AI-Native Infrastructure One-Page Reference Architecture: Three Planes + One Loop
The true value of architecture is enabling organizational consensus on complex systems within five minutes, not creating another new technology stack.
Industry-leading vendors emphasize different aspects: Cisco focuses more on AI-native infrastructure and reference designs such as Cisco Validated Designs; HPE emphasizes an open, full-stack AI-native architecture across the AI full lifecycle; NVIDIA explicitly proposes adding a new AI-native infrastructure tier for inference context reuse in long-context and agentic workloads. This chapter converges these perspectives into a verifiable architecture framework: Three Planes + One Loop.
One-Page Architecture Overview
Below is the detailed reference architecture diagram for the three planes and closed loop of AI-native infrastructure, helping readers quickly establish an overall understanding:
This diagram can be understood as: The new control plane (Intent) of AI-native infrastructure must be constrained by the Governance Plane and produce measurable resource consequences in the Execution Plane.
This is also the common ground behind different vendor narratives: Cisco uses reference designs and delivery frameworks to make infrastructure capabilities scalable and replicable; HPE uses open/full-stack to cover lifecycle delivery; NVIDIA elevates the reuse of “context state assets” to an independent infrastructure layer.

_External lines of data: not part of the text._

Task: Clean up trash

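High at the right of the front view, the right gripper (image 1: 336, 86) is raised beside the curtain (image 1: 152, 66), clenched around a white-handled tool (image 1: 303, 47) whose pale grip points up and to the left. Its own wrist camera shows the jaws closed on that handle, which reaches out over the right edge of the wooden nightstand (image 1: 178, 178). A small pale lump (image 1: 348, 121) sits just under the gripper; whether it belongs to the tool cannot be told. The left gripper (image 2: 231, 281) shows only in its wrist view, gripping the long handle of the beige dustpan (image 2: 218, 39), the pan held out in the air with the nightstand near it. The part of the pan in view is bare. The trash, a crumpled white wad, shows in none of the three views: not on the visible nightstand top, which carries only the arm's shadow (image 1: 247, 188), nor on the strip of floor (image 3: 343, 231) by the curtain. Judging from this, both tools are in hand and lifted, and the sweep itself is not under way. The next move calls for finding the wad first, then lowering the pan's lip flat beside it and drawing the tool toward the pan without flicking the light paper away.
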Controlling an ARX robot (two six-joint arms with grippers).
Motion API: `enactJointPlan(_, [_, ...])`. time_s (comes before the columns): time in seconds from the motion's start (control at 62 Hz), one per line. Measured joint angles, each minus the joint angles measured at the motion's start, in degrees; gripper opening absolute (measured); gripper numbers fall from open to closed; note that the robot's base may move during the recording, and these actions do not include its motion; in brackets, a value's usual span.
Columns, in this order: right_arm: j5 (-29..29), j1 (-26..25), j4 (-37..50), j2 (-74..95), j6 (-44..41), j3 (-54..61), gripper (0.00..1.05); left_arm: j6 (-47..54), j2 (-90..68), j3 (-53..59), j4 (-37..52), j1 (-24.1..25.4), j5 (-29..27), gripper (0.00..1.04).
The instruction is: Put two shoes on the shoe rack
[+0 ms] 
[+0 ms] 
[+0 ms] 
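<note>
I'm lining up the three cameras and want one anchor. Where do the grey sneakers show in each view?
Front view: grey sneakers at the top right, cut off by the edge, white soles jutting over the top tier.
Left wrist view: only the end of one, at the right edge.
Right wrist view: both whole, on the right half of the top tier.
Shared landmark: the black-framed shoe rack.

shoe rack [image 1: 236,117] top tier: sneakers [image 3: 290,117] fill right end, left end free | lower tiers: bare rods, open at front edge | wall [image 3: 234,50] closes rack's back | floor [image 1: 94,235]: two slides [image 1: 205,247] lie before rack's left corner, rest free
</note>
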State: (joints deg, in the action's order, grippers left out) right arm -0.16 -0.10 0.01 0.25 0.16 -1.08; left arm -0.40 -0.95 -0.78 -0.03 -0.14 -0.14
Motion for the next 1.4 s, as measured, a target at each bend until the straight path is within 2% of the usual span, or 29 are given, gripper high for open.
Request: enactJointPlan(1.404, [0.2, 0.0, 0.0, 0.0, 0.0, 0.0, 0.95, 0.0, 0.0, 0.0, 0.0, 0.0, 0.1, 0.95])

All three point to the same issue: incorporating AI resource consequences into governable system boundaries.
Core Capabilities of the Three Planes
This section details the core capabilities of each of the three planes to help clarify focus areas during architecture reviews.
Intent Plane
The Intent Plane is responsible for expressing “what I want,” including the following capabilities:
- Inference/Training APIs (entry points and contracts)
- MCP/Tool calling protocols and tool catalog (standardizing tool access as “declaratable capability boundaries”)
- Agent/Workflow (breaking down tasks into executable steps)
- Policy as Intent: priorities, budgets, quotas, compliance/security constraints (front-loaded in the form of “intent”)
Key Point: The Intent Plane is not the starting point itself; the real starting point is—whether intent can be translated into executable and governable plans. Otherwise, Agents/MCP will only amplify uncertainty: more tools, longer chains, larger state spaces, and more uncontrollable resource consumption.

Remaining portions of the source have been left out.